My illustration is supposed to show a simplified car (with just two wheels, where the front wheel has been rotated $-90 \text{ degrees}$). Let the car travel at constant speed. This means that the only horizontal force on the car is the centripetal force, which acts towards the rear wheel since we're rotating around it. The result of this is that point $P$ in the middle of the car will move along the half circle I've drawn.

I'm wondering how this is possible, since we just have radial acceleration (which should only change the direction), but obviously, as the car moves, both its angular and linear displacement are going to change.

Based on the centripital force $F_c = \frac{mv^2}{r}$, where $r$ is the distance from the wheels, how is the linear displacement of the outer wheel and the angular displacement about $P$ calculated?
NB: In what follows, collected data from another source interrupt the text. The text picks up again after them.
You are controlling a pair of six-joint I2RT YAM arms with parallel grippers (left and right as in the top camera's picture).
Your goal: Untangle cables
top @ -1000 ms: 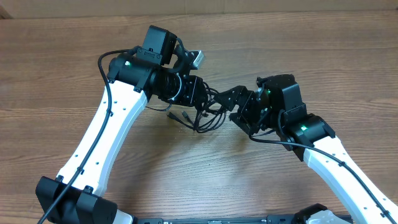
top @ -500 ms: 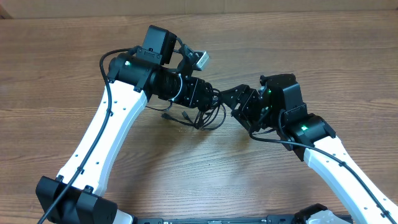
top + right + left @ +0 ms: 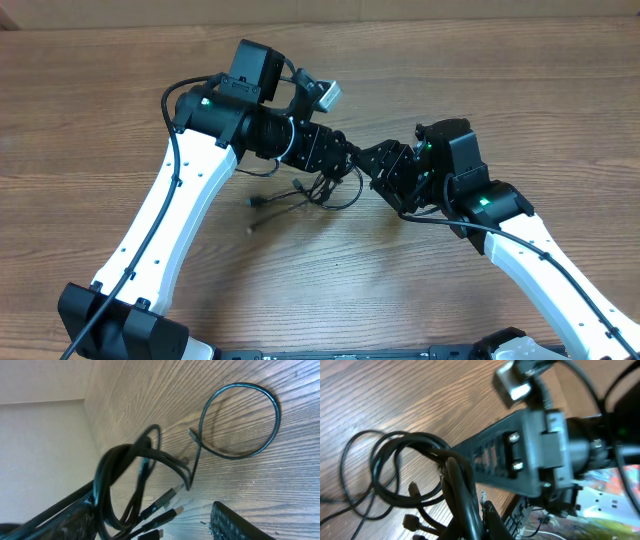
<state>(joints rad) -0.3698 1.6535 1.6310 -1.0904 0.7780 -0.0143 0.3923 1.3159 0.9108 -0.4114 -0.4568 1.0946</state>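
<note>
Cables [image 3: 322, 188] have trailed out leftward, hanging as knotted black loops.

Knot mostly hiding beneath two crowding wrists

In the overhead view the left gripper [image 3: 342, 156] and right gripper [image 3: 372, 160] are crowding over the cables [image 3: 300, 190], covering most of the bunch, and the plug ends [image 3: 256, 201] are showing too small to tell apart. In the left wrist view the bottom edge is cutting off the left gripper's fingertips [image 3: 490, 520] (dark and blurred there), so the spot where they are pinching the cords is lying out of sight. In the right wrist view one finger [image 3: 240, 520] is being cropped at the lower right, another is blurring into the lower left corner, and the plugs are running off the bottom edge.
</note>
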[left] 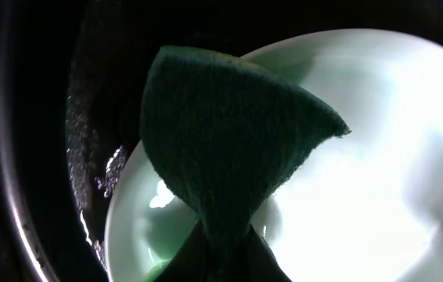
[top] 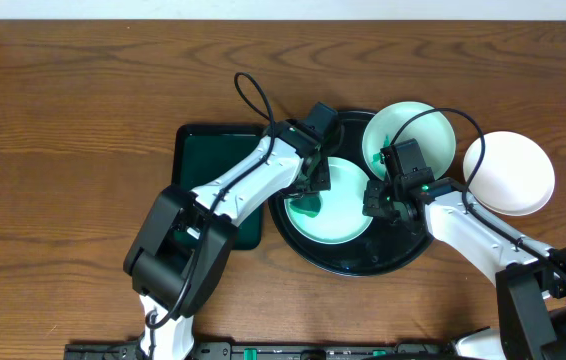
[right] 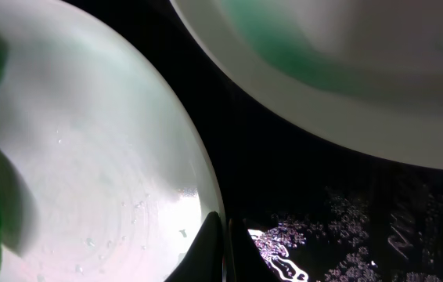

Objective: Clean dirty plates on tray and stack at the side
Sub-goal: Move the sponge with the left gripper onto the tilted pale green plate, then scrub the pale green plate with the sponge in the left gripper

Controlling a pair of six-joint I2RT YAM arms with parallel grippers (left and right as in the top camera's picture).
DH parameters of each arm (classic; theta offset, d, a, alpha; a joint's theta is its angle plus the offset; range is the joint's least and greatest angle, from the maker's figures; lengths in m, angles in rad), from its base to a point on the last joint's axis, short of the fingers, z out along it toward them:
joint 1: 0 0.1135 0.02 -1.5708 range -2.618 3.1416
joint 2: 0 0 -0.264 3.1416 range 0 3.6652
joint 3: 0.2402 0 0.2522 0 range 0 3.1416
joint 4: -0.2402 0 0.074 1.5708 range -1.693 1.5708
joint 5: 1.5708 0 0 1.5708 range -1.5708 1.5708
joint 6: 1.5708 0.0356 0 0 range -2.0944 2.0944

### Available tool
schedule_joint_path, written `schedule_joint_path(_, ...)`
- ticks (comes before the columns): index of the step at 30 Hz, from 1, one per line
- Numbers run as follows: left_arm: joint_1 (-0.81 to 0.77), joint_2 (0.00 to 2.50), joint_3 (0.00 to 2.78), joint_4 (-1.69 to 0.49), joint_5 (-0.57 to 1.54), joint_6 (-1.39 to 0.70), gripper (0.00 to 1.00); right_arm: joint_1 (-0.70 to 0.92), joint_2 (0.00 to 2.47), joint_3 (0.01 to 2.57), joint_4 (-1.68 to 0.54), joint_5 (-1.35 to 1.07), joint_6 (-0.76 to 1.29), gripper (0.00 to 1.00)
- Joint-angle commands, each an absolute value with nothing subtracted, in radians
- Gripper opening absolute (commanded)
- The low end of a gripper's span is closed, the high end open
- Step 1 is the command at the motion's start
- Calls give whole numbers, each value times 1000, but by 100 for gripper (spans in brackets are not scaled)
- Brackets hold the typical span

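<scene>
1. The left pincer (top: 313, 183) is clamping a dark green fibrous scouring pad (left: 229, 141) against the pale mint round shallow plate (top: 338, 215). That plate is lying in the large round glossy black tray (top: 363, 262), which is beading with droplets, so a hard wipe could be sliding the plate into the rim.
2. The right pincer (top: 376, 200), jaws together, is sitting at that plate's right rim. I cannot tell whether it is nipping the rim; if not, the plate could be spinning loose.
3. A second mint plate (top: 410, 135) is sitting propped over the tray's far rim, seemingly tilted — either arm could be knocking it off.
4. The tray is sitting mid-surface, and a third, white plate (top: 508, 172) is lying toward the right edge — off the tray.
</scene>
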State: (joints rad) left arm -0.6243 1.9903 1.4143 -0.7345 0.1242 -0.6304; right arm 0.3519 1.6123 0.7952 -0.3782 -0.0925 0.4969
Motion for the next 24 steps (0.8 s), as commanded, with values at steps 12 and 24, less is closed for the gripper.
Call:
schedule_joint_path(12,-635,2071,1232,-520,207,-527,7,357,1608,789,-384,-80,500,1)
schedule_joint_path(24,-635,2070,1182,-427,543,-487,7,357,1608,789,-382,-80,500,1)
Am I thinking about this the wrong way? A part of me also thinks torque should be involved.

Answer 1

As the car turns around, since the car is a rigid body(ideally), not only will the rear wheel experience a centripetal force, but also other parts of the car. You can illustrate this by recalling your experience in a car when the car turns around. You will feel a force pushing you in the direction of rotation. So every part of the car is experiencing a centripetal force and doing a circular motion. Also, I think you do not mean to say angular displacement and linear displacement, object in circular motion has both angular and linear displacement. Do you mean motion in centripetal and tangent directions?